- INSTRUCTIONS FOR THE TASK -
Print each entry below precisely as shown.
(DATASET RECORDS Opens)
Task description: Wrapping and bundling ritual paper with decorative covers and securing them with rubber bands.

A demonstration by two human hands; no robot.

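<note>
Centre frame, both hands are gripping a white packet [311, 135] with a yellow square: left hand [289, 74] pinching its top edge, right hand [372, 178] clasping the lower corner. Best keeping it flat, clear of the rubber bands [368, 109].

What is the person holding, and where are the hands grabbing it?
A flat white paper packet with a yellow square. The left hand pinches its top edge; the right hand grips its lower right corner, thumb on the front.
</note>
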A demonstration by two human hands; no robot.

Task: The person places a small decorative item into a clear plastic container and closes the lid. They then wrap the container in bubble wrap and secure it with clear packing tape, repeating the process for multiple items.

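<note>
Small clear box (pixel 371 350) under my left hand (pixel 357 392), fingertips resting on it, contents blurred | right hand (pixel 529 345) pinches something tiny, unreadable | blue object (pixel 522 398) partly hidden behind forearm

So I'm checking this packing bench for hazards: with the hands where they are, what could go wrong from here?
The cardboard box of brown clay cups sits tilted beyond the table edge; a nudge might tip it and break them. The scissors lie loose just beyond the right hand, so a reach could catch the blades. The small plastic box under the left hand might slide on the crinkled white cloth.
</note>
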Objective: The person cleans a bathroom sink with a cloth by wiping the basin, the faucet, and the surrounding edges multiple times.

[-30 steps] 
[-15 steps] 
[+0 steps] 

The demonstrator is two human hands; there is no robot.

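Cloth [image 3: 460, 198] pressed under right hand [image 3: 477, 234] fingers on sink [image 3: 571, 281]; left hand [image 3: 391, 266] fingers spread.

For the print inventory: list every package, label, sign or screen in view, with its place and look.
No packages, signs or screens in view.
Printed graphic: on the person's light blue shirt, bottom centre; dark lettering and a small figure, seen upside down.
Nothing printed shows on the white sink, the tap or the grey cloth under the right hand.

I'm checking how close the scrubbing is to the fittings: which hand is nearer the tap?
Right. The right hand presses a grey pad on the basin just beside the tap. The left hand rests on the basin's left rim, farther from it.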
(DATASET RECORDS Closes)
- RESPONSE AREA -
Task description: Wrapping and bundling ritual paper with decorative covers and securing them with rubber bands.

A demonstration by two human hands; no robot.

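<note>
Centre frame, both hands are gripping a white packet [311, 135] with a yellow square: left hand [289, 74] pinching its top edge, right hand [372, 178] clasping the lower corner. Best keeping it flat, clear of the rubber bands [368, 109].

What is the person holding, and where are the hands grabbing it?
A flat white paper packet with a yellow square. The left hand pinches its top edge; the right hand grips its lower right corner, thumb on the front.
</note>
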A demonstration by two human hands; no robot.

Task: The person places a small decorative item into a clear plastic container and closes the lid. They then wrap the container in bubble wrap and secure it with clear packing tape, repeating the process for multiple items.

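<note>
Small clear box (pixel 371 350) under my left hand (pixel 357 392), fingertips resting on it, contents blurred | right hand (pixel 529 345) pinches something tiny, unreadable | blue object (pixel 522 398) partly hidden behind forearm

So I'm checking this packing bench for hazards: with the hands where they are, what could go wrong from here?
The cardboard box of brown clay cups sits tilted beyond the table edge; a nudge might tip it and break them. The scissors lie loose just beyond the right hand, so a reach could catch the blades. The small plastic box under the left hand might slide on the crinkled white cloth.
</note>
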Objective: The person cleans a bathroom sink with a cloth by wiping the basin, the faucet, and the surrounding edges multiple times.

[-30 steps] 
[-15 steps] 
[+0 steps] 

The demonstrator is two human hands; there is no robot.

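Cloth [image 3: 460, 198] pressed under right hand [image 3: 477, 234] fingers on sink [image 3: 571, 281]; left hand [image 3: 391, 266] fingers spread.

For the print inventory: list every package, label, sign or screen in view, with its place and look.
No packages, signs or screens in view.
Printed graphic: on the person's light blue shirt, bottom centre; dark lettering and a small figure, seen upside down.
Nothing printed shows on the white sink, the tap or the grey cloth under the right hand.

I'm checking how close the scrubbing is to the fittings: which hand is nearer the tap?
Right. The right hand presses a grey pad on the basin just beside the tap. The left hand rests on the basin's left rim, farther from it.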

The answer contains nothing more.